The same principles apply across all creative ventures. So why don’t women follow the money?

This way blindness lies…
I’m in the midst of foot surgeries. As you can imagine, I got bored before I got mobile. My daughter is getting married next month, so it was a good time to do handwork for her wedding. I started with fringing shawls for the distaff side of the bridal party. I could do that with my foot elevated.
The artist is intrepid at making stuff. We simply don’t see lack of experience as a problem. We’re often working in areas we’ve never been in before.
Fringing the shawls was tedious but required little actual skill.
Sewing, however, is something I can do just fine. If there was money in it, I might have been a couturier rather than a painter. From fringing, I moved on to making the ring-bearer a tartan bow-tie from the scraps of his sister’s shawl. Then, since the mess was all out anyway, I started the flower-girl’s dress. All this has been drawing me upright. I work until my foot throbs and then stop.
The bow-tie took a little more experience.

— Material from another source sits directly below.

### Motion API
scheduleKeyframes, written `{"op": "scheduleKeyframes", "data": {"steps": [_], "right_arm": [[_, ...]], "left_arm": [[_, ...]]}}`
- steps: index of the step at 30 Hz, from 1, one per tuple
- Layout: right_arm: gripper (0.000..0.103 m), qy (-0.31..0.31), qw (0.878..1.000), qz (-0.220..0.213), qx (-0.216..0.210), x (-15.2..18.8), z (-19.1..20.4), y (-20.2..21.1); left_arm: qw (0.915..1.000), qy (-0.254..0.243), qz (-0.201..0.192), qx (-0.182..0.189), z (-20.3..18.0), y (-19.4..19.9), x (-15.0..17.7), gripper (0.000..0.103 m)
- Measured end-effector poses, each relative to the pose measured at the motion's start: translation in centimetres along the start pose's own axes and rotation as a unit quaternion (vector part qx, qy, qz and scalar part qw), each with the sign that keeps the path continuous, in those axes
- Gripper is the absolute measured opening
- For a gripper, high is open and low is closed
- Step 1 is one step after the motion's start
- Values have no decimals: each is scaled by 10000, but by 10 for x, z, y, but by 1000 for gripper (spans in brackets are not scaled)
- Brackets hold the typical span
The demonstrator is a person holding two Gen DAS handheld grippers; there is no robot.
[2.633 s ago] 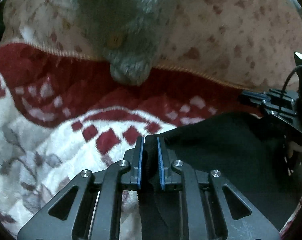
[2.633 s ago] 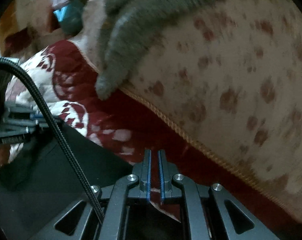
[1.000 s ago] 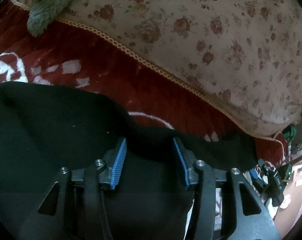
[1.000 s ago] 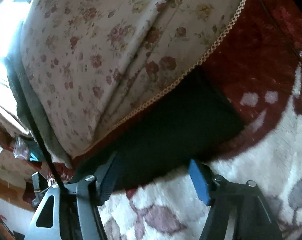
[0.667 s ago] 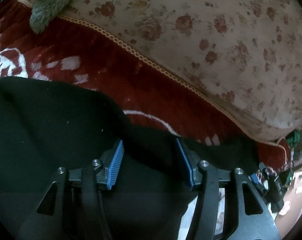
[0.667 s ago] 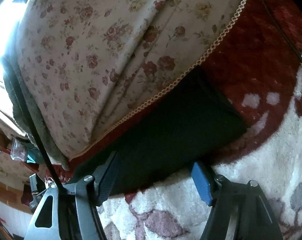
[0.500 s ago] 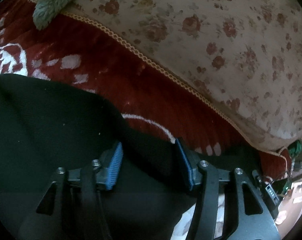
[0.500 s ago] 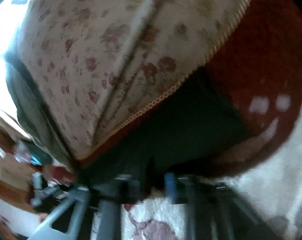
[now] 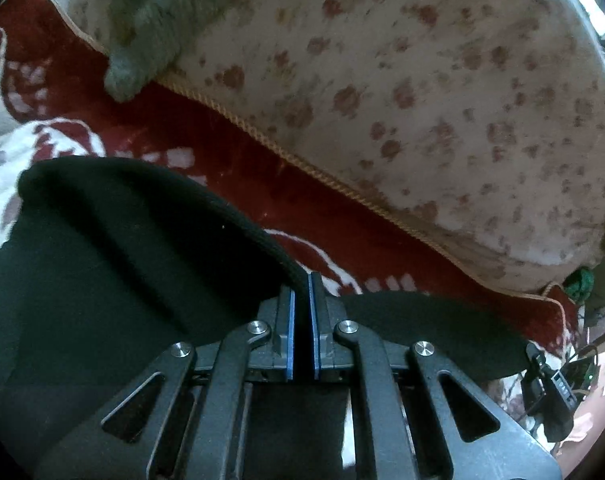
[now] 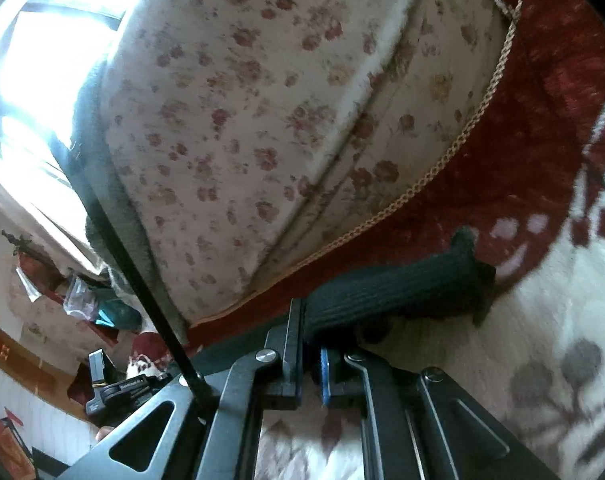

Grace’s dress is meant to be a miniature of the bride’s dress. It has a bouffant skirt with horsehair braid on the top layers of tulle. I like this new use for an old material very much, but it’s hard to scale it to a two-year-old.
A two-year-old cannot go strapless, for engineering and other reasons. A train is also out of the question. And somewhere I need to incorporate a big pink bow, which the bride’s dress doesn’t have. As you can imagine, there is only so far a pattern can take you, and we’ve long passed that point.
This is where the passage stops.